1977 yılında Türk milli takımının küçük Fransa Turu diye adlandırılan Tour de l’Avenir katılımı büyük ses getirmişti. Dönemin güçlü gazetesi Tercüman’ın Paris temsilcisinin, milli takımın bu yarışta yer alabilmesinde büyük katkısı vardı. Karşılığında ise Türkiye’den gelen kafileden kendisine bir büyük rakı ve yanında pastırma getirilmesini istemekteydi. Metz şehrindeki bir spor okulunda konaklayarak tura başlayan ekip kendi çapında başarılara imza atacaktı. 

Hiçyılmaz’ın, gazetesi Tercüman’ın izlediği sağcı politikadan bağımsız olarak her türlü yönetici ve politikacıyla iyi ilişkileri vardı. 1970’lerin yoksun, spora yatırım yapılmayan Türkiye’sinde bu önemli bir özellikti. Ama adım adım 1980 askeri darbesine giden ülkede işler kolay değildi. 1978 yılı Akdeniz Turu sonrasında, “Malzeme yoksunu, dış temas yapamamış bir takımın, kendisinden güvenlik önlemleri alması istendiğinde, ‘Sizi buraya ben mi davet ettim?’ diyen bir emniyet mensubunun içinde bulunduğu bir organizasyonda elde ettiği derece başarılıdır” demişti.

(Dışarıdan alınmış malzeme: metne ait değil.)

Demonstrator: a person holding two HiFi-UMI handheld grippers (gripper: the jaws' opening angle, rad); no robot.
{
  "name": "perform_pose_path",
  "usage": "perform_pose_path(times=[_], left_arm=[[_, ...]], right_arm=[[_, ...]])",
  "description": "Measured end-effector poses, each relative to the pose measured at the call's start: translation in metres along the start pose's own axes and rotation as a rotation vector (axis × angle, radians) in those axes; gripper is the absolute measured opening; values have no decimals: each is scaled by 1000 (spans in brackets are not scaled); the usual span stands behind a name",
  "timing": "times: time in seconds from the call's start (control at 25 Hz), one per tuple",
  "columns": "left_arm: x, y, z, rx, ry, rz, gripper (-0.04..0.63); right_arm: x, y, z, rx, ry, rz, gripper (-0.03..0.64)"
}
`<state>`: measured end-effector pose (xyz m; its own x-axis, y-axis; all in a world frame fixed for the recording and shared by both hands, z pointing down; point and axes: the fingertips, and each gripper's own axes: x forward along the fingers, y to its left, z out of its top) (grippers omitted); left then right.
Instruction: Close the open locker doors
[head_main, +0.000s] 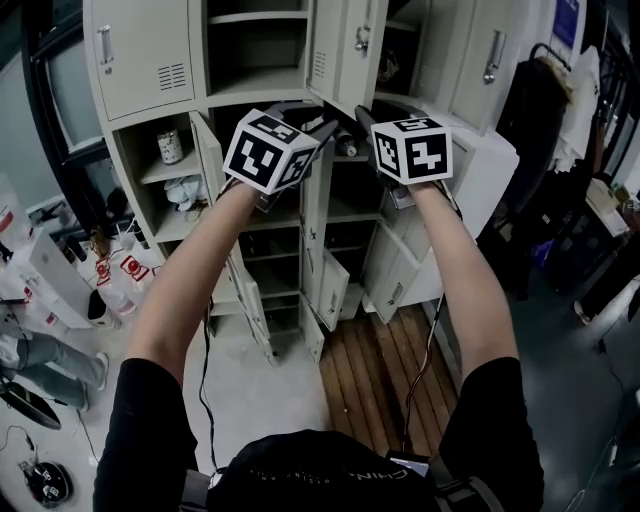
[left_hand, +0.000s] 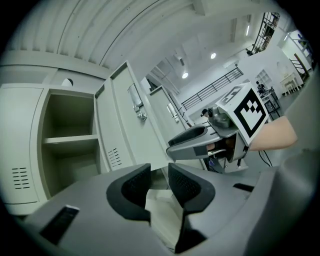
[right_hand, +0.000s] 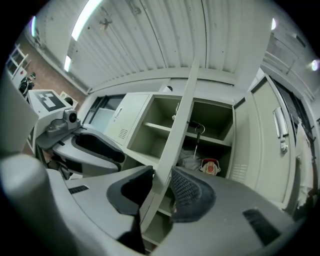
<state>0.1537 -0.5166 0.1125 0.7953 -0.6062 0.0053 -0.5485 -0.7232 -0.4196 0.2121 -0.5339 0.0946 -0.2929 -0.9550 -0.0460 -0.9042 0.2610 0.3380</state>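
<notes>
Right now my left claw (left_hand: 159, 172) stands wide and empty, facing an open locker door (left_hand: 125, 130) just beyond it. My right claw (right_hand: 161, 175) gapes equally wide, a door edge (right_hand: 179, 125) running up through its gap; I see neither pad clamping it.

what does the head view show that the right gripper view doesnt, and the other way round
Only the head view: both forearms, the wooden floor, bottles at left. Only the right gripper view: the door edge standing between the right gripper's jaws, hanging keys, a ceiling light. Both: the left gripper and open lockers.
</notes>
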Motion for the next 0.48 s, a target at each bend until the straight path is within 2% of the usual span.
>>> perform_pose_path(times=[0.24, 0.48], left_arm=[[-12, 10, 18, -46, -50, -19, 117], [-27, 36, 34, 7, -51, 76, 118]], right_arm=[[2, 37, 13, -90, -27, 82, 129], [14, 71, 26, -177, -81, 160, 118]])
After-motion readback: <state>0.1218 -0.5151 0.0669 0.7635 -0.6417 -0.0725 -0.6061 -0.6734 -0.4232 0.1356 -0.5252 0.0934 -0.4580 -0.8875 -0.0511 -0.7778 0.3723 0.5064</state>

7 Temmuz 1978 tarihinde görevinden istifa etti. Yerine Cemil Ergen getirildi. Bu görevlendirmeyi Cumhuriyet gazetesinin duayen spor yazarı Abdülkadir Yücelman ‘Kazan Kaynıyor’ köşesinde, “Bir federasyon başkanı böyle atandı” başlıklı yazısıyla eleştiriyordu. O yıllar gerçekten alemdi! Mesela 1978 Cumhurbaşkanlığı Türkiye Bisiklet Turu öncesi, “Cumhurbaşkanlığı adına ortaya konmuş bir kupa, yarışı bir yabancı takımın kazanması halinde dışarı çıkarılmaz. En iyi dereceyi alan Türk takımına verilmelidir” gibi traji komik bir tartışma bile açılmıştı.

17 Kasım 1979 tarihinde Hürrem Solaklar istifa edince 12 Aralık tarihinde ikinci kez federasyon başkanı oldu. İlk demeci, “Saplandığı bataklıktan bisikleti kurtaracağız!” şeklindeydi. Siyasi olarak kaynayan ülkede spor da bundan nasibini alıyordu; nitekim Spor Bakanı Talat Asal, Müsteşar Orhan Bilgin ve Baş Müşavir Talat Akgül arasındaki tartışmalar sonrasında yerine Şubat 1980’de Yavuz Çakır getirilecekti. Askeri darbenin Beden Terbiyesi Genel Müdür Vekili Albay Yücel Seçkiner 29 Kasım’da Yavuz Çakır’ı görevden alacak, Şubat 1981’de de Hiçyılmaz üçüncü kez göreve gelecekti.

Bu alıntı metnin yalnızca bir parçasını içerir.